Six Sigma was originally developed by Motorola in 1986 to ameliorate manufacturing processes with the goal of 99.99966% (2) of products free of defects (i.e., 3.4 errors per million). Today, the methodology is applied in many sectors of activity by organizations large and small for all types of process and services to:
- Drive process improvement and make statistically based decisions
- Measure business results with a level of reliance
- Prepare for uncertainty
- Combine high returns and benefits in the short, medium and long-term
- Remove waste, defects and errors.
“Six Sigma can be used to effectively address serious chronic business issues,” says Dr. Michèle Boulanger, President of JISC-Statistics and co-chair of the subcommittee that developed the standard, “Organizations can deploy Six Sigma projects to increase customer satisfaction and become more competitive.”
“Although Six Sigma has existed for some time, bringing its best practice together under an ISO standard helps solidify and consolidate the methodology. The ISO brand is respected and recognized worldwide, and thus provides an added layer of confidence. Moreover, publication of Six Sigma methodology in an ISO standard will boost international uptake of the methodology in a coherent form, reduce fragmentation, and provide users with harmonized best practice,” concluded Dr. Boulanger.

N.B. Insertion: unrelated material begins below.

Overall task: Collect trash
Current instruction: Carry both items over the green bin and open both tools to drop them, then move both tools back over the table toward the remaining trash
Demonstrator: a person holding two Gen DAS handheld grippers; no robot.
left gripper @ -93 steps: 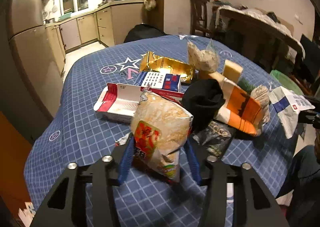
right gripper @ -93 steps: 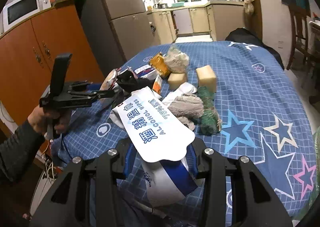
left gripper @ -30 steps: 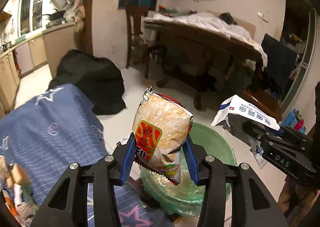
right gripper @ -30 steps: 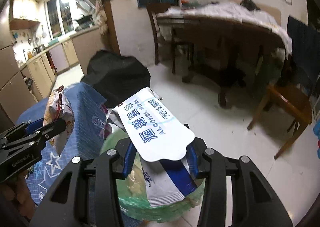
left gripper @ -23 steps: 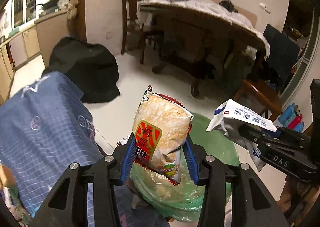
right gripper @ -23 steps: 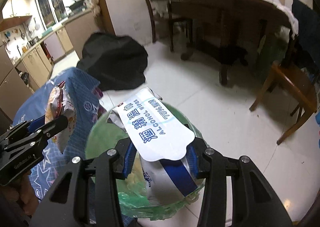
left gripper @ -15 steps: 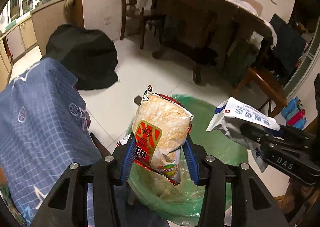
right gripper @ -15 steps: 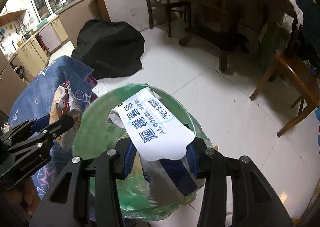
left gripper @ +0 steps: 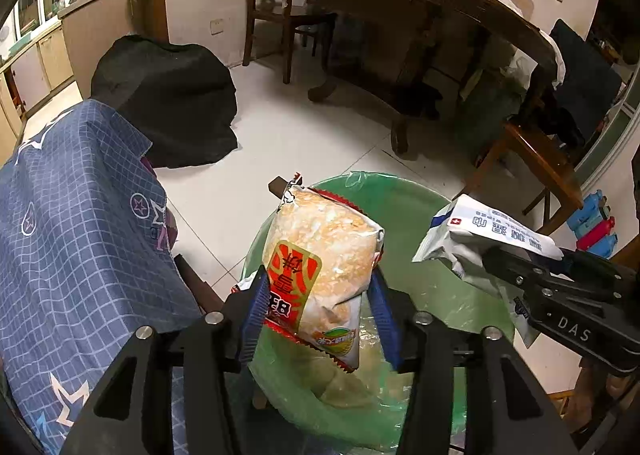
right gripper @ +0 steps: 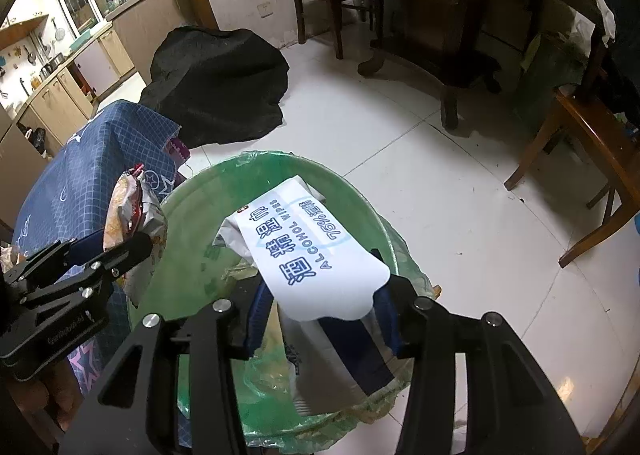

Six Sigma projects follow a defined sequence of steps with quantified goals and financial targets (cost reduction and/or profit increase), and rely on statistical tools to deal with uncertainty. Implementation involves the establishment of an infrastructure with specific roles and responsibilities (e.g. black or green belts). The new standard, ISO 13053:2011, Quantitative methods in process improvement – Six Sigma, deals exclusively with the application of Six Sigma to ameliorate existing processes and is published in the following two parts:
- Part 1: DMAIC methodology, describes the five-phased methodology DMAIC (Define, Measure, Analyse, Improve and Control), and recommends best practice, including on the roles, expertise and training of personnel involved in such projects.
- Part 2: Tools and techniques, describes tools and techniques, illustrated by factsheets, to be used at each phase of the DMAIC approach.
Both documents can be applied to all sectors and organizations.
ISO 13053 Part 1 and Part 2 were compiled by technical committee ISO/TC 69, Applications of statistical methods, subcommittee SC 7, Application of statistical and related techniques for the implementation of Six Sigma.
ISO 13053-1:2011, Quantitative methods in process improvement – Six Sigma – Part 1: DMAIC methodology, and ISO 13053-2:2011, Quantitative methods in process improvement – Six Sigma – Part 2: Tools and techniques, is available from ISO national member institutes (see the complete list with contact details). It may also be obtained directly from the ISO Central Secretariat, price 124 and 150 Swiss francs respectively through the ISO Store or by contacting the Marketing, Communication & Information department (see right-hand column).
(1) Six Sigma is a trademark of Motorola, Inc.
(2) In statistics, this figure corresponds to plus or minus six standard deviations from a shifted target.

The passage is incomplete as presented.